It is widely acknowledged that in recent decades, follwing the confluence of new anthropological ways of doing and thinking (embodied, for example, in what is known as the "animal turn" and the "ontological turn" of Social Science and Humanities, though also in both humanist and post-humanist research), an innovative academic interest in animals’ lives is emerging.
Out of a kind of theoretical intersectionality, multiple approaches are emerging, such as “animal studies”, “human-animal studies”, "anthrozoology", "zooanthropology” and "multi-specific ethnographies". At present, there is growing interest in Anthropology in the study of the relations between humans and non-human animals, and this is reflected in an exponential rise in the number of books and articles dealing with animals’ status and roles, human conceptions of animality and their spatial and temporal dynamics, etc.

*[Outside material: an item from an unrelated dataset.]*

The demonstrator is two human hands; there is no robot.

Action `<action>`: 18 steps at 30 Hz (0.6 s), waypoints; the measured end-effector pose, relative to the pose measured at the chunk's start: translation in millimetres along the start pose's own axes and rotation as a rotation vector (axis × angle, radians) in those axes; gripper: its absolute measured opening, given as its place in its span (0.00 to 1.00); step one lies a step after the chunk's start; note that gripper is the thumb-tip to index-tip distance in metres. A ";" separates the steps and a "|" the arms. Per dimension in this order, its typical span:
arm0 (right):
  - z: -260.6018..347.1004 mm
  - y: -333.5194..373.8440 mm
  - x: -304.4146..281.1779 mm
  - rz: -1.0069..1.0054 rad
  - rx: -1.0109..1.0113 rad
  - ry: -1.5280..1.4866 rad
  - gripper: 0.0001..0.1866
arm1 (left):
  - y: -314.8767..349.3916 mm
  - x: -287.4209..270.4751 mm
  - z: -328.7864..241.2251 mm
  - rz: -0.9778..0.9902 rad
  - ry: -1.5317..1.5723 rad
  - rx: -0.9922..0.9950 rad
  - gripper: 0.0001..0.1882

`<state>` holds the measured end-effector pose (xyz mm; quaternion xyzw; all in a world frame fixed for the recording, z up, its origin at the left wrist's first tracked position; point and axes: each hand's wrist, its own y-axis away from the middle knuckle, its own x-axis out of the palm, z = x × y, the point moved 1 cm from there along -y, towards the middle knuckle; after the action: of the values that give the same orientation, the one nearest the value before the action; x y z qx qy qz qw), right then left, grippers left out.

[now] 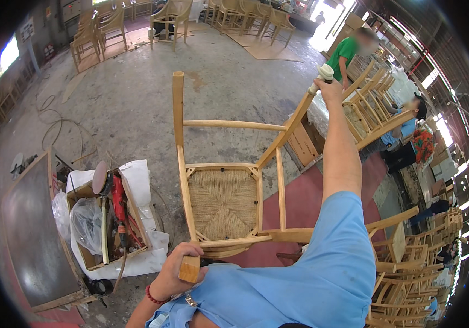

In this session, female Americanist and Africanist anthropologists will be discussing the way in which animals form part of the lives of humans; the way in which humans form part of the lives of animals; how humans and non-human animals are linked in different, increasingly fragile environments, bearing in mind specific social and political dynamics; and the way in which ethnographies based on the relations between humans and non-human animals perceive ontological pluralism and help to destabilise the naturalist ontologies that dominate the thinking that we know as "Euroamerican" or "Western".